**Exercise details**
After finding the line with "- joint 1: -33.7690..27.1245" in the data below, set down exactly each line through the one with "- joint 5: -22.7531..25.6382", inclusive, and stop there.

Records drawn from a dataset:
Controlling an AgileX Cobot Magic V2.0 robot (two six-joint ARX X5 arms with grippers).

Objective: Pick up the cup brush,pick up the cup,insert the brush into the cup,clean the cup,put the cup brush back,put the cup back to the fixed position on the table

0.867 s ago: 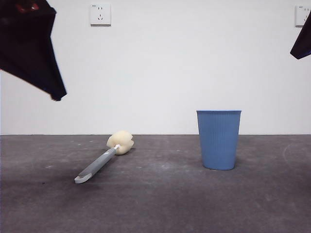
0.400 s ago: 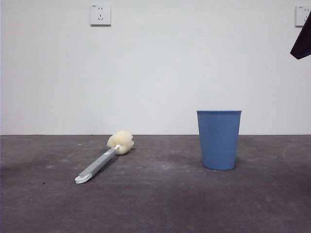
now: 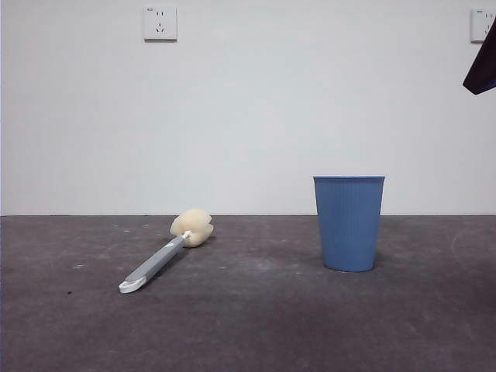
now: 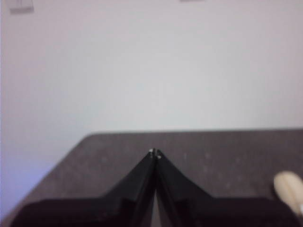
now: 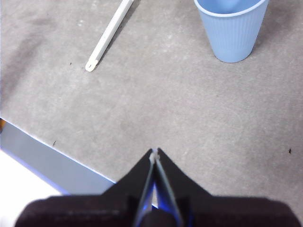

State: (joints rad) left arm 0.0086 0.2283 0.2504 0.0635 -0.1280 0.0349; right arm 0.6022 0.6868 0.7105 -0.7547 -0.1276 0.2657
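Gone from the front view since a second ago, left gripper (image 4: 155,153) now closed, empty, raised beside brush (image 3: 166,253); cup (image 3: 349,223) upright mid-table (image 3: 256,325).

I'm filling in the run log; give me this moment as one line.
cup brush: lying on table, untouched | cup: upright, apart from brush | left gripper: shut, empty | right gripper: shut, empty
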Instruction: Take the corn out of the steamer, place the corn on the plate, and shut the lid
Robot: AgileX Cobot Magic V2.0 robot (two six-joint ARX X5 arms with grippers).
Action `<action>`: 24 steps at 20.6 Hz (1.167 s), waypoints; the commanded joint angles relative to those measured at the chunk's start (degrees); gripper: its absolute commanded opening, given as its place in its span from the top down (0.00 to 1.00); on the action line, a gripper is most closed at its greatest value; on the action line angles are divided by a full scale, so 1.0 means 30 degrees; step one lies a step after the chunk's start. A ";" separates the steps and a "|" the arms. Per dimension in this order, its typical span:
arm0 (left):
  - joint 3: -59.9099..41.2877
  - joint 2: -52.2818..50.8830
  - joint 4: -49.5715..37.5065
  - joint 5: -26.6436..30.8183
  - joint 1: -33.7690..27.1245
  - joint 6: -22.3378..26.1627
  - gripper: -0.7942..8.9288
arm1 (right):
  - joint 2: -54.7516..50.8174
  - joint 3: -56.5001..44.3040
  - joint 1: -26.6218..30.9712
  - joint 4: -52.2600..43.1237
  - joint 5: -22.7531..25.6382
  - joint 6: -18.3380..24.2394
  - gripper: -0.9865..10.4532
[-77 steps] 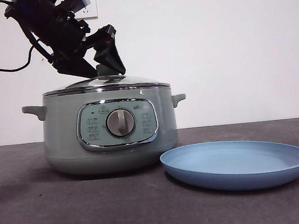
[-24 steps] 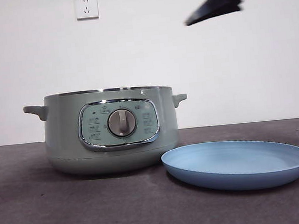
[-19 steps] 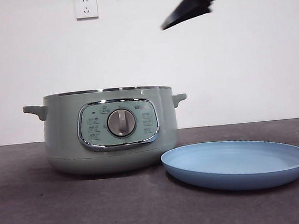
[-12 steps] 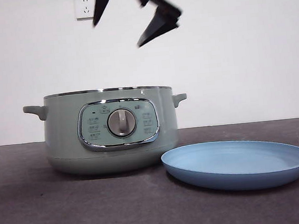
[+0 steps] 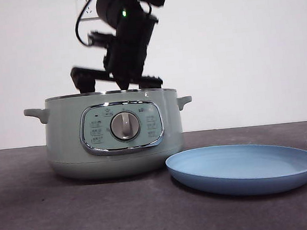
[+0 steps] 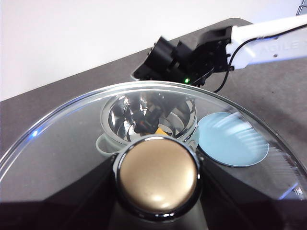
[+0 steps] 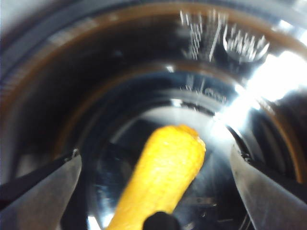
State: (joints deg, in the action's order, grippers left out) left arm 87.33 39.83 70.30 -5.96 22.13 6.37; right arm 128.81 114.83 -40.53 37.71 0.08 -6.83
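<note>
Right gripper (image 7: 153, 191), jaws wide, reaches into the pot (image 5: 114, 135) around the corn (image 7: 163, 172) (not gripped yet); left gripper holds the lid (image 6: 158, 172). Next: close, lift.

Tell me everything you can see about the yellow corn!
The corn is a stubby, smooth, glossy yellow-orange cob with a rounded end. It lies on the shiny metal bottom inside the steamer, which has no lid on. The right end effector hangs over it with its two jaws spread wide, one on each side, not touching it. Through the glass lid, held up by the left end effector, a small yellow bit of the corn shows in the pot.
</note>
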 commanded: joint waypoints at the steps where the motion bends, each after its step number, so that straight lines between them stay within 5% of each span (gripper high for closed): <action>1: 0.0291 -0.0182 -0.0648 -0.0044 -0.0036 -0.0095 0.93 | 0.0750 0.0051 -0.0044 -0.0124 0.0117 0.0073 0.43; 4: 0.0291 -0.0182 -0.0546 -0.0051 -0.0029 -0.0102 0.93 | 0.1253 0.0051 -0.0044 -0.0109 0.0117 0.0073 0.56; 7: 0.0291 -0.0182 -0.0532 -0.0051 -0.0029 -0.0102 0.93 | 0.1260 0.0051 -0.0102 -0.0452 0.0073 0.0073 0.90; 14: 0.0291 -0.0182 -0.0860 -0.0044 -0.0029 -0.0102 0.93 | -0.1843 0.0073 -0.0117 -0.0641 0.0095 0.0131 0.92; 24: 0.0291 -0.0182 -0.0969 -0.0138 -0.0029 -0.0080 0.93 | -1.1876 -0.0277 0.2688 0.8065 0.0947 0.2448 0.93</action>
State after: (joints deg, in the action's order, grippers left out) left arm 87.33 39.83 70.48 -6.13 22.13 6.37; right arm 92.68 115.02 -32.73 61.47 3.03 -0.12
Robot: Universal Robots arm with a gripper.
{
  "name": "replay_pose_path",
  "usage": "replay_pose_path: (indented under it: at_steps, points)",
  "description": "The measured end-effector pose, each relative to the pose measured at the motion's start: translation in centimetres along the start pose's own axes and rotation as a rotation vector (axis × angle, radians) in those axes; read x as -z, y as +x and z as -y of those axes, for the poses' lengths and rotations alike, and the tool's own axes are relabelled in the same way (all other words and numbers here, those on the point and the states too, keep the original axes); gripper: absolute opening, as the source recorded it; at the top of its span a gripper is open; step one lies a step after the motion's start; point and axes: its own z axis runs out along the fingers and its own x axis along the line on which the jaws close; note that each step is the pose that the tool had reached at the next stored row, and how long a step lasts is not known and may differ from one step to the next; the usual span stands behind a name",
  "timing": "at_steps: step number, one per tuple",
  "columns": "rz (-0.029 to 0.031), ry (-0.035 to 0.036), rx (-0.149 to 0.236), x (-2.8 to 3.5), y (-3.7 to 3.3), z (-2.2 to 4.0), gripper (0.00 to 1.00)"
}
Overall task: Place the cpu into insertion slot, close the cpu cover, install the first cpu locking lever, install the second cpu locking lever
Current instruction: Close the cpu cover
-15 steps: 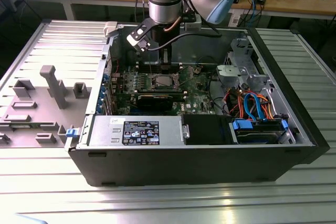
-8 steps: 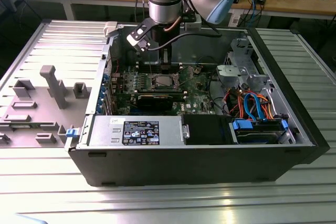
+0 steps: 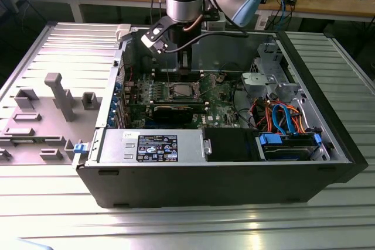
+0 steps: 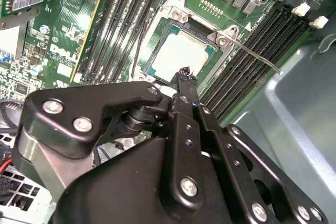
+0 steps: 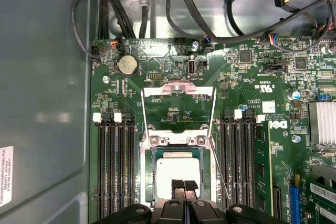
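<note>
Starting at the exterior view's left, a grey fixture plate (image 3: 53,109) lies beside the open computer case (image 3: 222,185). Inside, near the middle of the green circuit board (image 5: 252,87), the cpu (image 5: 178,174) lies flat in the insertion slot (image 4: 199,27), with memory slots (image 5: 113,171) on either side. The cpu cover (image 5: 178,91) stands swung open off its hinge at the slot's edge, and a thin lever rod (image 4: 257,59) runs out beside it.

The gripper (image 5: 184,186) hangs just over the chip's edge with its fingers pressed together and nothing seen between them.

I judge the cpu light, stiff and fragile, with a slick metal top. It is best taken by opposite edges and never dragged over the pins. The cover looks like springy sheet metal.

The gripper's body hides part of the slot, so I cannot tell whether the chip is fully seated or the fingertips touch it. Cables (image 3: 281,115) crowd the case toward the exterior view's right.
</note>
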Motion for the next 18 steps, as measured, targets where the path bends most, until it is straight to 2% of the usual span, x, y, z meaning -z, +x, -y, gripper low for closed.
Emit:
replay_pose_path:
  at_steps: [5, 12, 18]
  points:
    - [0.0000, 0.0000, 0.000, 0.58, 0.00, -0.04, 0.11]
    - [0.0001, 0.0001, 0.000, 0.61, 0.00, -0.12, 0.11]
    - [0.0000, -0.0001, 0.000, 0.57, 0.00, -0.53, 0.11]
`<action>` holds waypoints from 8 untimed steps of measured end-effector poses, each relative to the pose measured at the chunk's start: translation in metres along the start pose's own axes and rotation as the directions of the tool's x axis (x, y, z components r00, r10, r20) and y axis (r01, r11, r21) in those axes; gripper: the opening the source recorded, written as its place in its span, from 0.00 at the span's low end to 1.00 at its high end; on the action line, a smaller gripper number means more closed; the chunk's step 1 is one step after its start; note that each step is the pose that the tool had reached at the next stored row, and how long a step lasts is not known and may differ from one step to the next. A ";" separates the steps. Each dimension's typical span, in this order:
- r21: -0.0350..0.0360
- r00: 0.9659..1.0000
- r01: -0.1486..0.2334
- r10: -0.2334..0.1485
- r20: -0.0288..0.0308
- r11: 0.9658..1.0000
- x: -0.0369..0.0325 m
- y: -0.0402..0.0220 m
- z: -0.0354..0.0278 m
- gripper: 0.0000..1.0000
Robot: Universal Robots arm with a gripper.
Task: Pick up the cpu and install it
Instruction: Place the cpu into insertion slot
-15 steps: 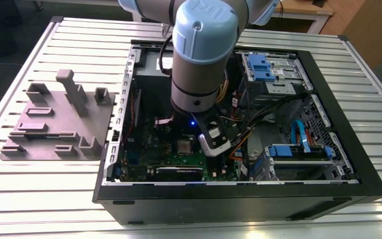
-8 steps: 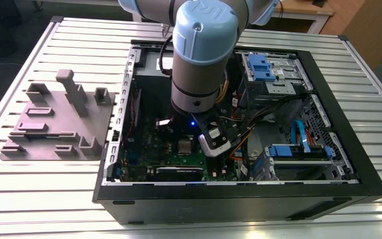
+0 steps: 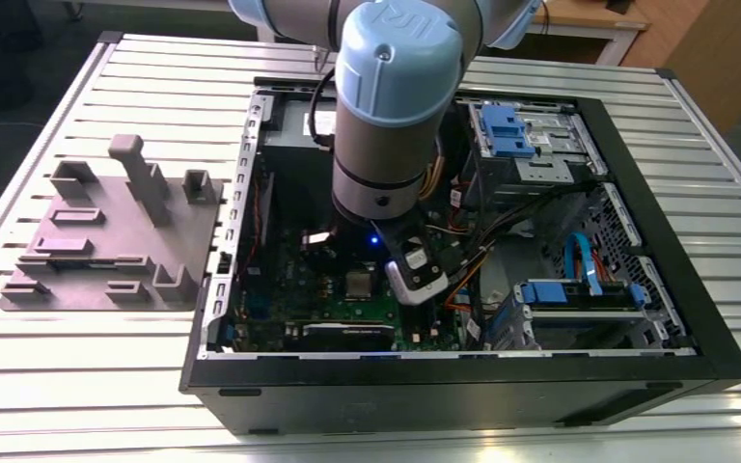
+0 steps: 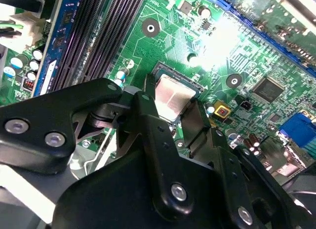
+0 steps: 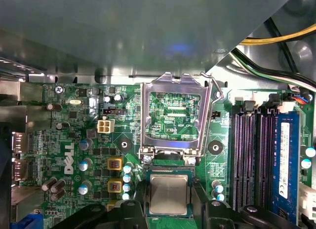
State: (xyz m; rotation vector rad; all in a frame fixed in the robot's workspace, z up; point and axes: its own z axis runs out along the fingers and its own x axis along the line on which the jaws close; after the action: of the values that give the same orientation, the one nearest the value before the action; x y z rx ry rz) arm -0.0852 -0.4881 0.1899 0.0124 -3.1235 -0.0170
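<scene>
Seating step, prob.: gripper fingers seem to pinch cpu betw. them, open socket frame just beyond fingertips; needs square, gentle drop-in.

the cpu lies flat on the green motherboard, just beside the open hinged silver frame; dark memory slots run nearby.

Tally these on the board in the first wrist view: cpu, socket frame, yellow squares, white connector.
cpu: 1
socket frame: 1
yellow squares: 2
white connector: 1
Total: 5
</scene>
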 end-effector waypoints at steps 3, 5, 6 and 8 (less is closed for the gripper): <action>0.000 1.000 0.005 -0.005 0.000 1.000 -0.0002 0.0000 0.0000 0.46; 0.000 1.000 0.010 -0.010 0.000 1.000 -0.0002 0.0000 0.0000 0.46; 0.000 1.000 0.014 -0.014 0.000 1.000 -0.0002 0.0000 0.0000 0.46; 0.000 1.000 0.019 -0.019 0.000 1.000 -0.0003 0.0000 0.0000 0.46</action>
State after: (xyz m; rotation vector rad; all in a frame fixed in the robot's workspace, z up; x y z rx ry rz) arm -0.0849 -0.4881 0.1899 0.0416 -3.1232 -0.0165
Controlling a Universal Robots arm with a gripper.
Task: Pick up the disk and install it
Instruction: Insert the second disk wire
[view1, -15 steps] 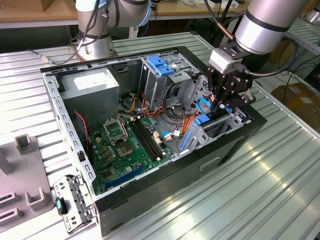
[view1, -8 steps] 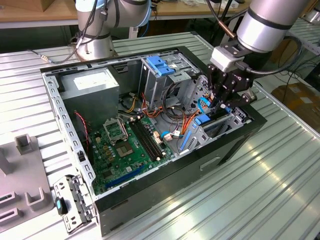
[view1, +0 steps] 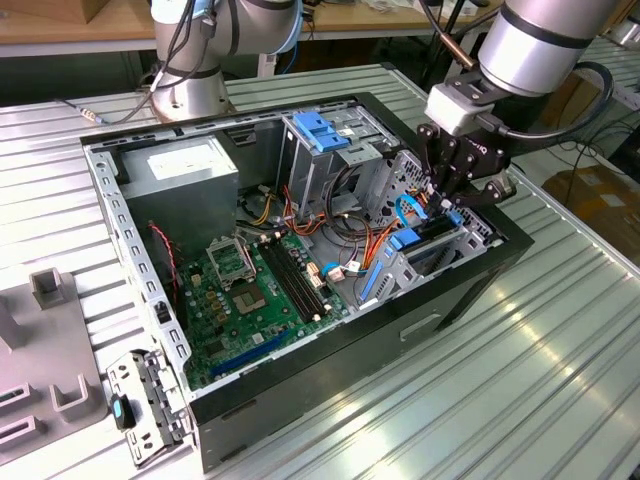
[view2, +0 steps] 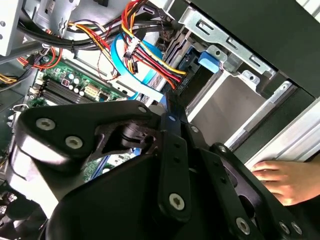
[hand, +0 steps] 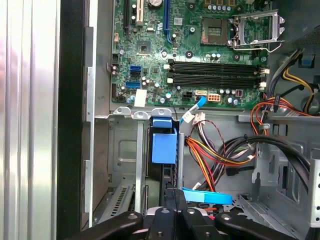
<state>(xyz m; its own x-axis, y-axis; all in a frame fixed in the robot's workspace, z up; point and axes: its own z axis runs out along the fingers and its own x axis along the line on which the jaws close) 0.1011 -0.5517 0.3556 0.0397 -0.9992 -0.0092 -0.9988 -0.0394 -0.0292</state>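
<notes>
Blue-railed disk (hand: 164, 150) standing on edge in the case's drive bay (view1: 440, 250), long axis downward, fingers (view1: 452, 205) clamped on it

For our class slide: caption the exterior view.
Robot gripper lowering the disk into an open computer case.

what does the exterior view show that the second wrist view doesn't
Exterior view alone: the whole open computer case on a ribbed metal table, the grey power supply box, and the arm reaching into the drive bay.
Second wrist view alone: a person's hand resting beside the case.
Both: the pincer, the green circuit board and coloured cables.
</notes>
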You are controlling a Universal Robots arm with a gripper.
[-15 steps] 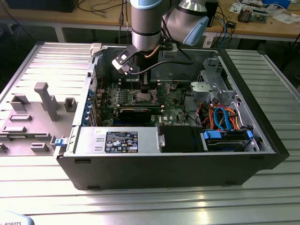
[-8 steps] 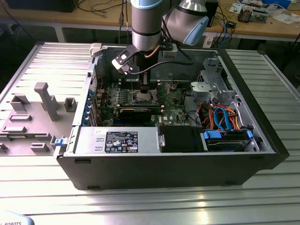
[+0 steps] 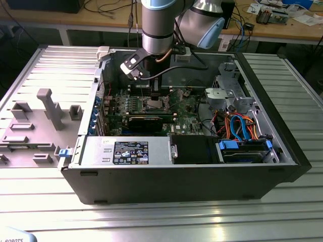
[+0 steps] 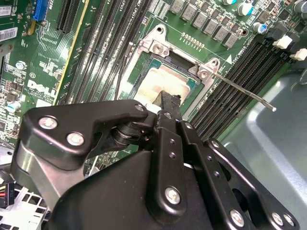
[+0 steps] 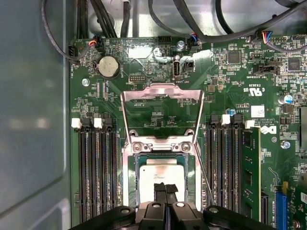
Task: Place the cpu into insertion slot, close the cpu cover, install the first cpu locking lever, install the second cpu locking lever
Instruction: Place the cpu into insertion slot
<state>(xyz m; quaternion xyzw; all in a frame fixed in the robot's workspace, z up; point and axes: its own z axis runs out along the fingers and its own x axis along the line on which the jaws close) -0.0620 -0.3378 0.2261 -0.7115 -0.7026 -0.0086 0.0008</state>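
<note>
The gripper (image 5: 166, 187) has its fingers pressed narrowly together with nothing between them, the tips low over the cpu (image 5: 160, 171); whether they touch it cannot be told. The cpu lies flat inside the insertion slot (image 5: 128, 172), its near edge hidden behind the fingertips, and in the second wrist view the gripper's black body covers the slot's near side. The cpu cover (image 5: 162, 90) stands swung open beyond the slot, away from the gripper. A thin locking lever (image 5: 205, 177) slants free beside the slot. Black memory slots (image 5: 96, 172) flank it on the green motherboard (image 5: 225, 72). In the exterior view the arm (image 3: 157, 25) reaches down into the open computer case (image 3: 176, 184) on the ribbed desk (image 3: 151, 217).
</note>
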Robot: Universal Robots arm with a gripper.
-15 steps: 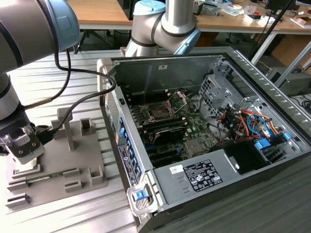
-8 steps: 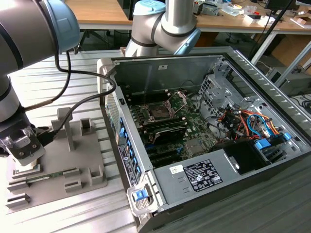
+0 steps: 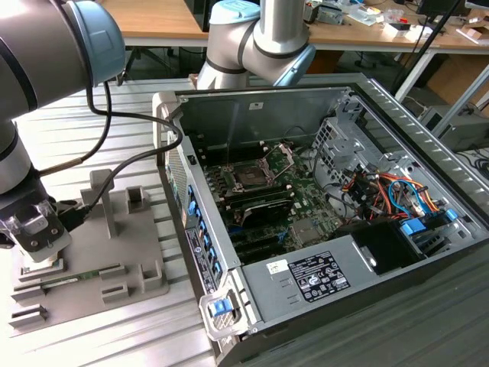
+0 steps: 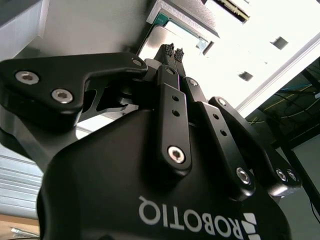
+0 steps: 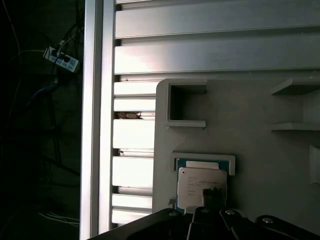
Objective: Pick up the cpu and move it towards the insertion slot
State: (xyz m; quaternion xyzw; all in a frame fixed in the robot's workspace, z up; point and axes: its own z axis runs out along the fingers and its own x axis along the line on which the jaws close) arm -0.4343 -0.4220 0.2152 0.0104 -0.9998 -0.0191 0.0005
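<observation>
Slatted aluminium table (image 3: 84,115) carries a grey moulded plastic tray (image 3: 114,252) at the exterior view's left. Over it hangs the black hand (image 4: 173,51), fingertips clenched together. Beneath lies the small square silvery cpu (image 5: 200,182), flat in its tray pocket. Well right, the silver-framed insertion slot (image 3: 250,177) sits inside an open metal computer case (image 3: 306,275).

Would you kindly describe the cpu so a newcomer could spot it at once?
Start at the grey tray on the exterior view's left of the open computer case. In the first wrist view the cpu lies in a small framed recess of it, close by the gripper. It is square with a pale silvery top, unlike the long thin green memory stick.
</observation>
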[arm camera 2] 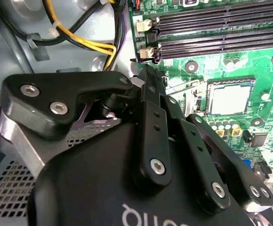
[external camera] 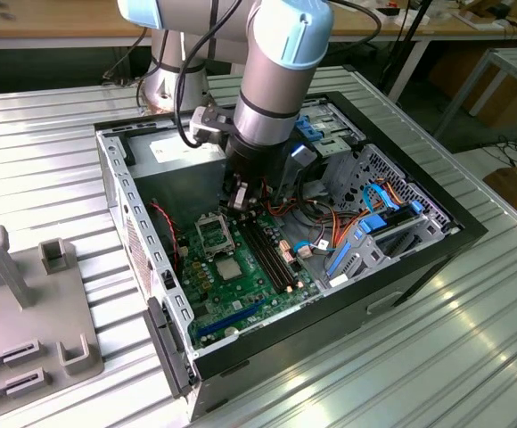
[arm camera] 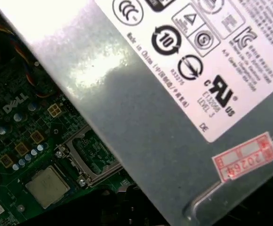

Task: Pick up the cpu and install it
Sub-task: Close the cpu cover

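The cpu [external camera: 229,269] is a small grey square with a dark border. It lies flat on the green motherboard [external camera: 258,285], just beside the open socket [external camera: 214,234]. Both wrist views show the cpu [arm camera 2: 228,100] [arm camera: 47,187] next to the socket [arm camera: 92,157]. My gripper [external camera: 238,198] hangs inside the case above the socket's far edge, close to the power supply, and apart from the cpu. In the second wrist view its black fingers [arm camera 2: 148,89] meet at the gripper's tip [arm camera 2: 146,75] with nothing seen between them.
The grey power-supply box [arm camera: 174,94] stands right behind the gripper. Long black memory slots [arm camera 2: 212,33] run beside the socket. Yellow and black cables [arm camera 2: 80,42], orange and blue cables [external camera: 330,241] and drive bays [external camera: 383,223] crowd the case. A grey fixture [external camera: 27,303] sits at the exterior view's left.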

**Worked solution**
  - joint 1: -33.7690..27.1245
  - joint 6: -22.3378..26.1627
  - gripper: -0.7942..8.9288
arm1 (right):
  - joint 2: -54.7516..50.8174
  - joint 3: -56.5001..44.3040
  - joint 1: -26.6218..30.9712
  - joint 4: -52.2600..43.1237
  - joint 5: -22.7531..25.6382

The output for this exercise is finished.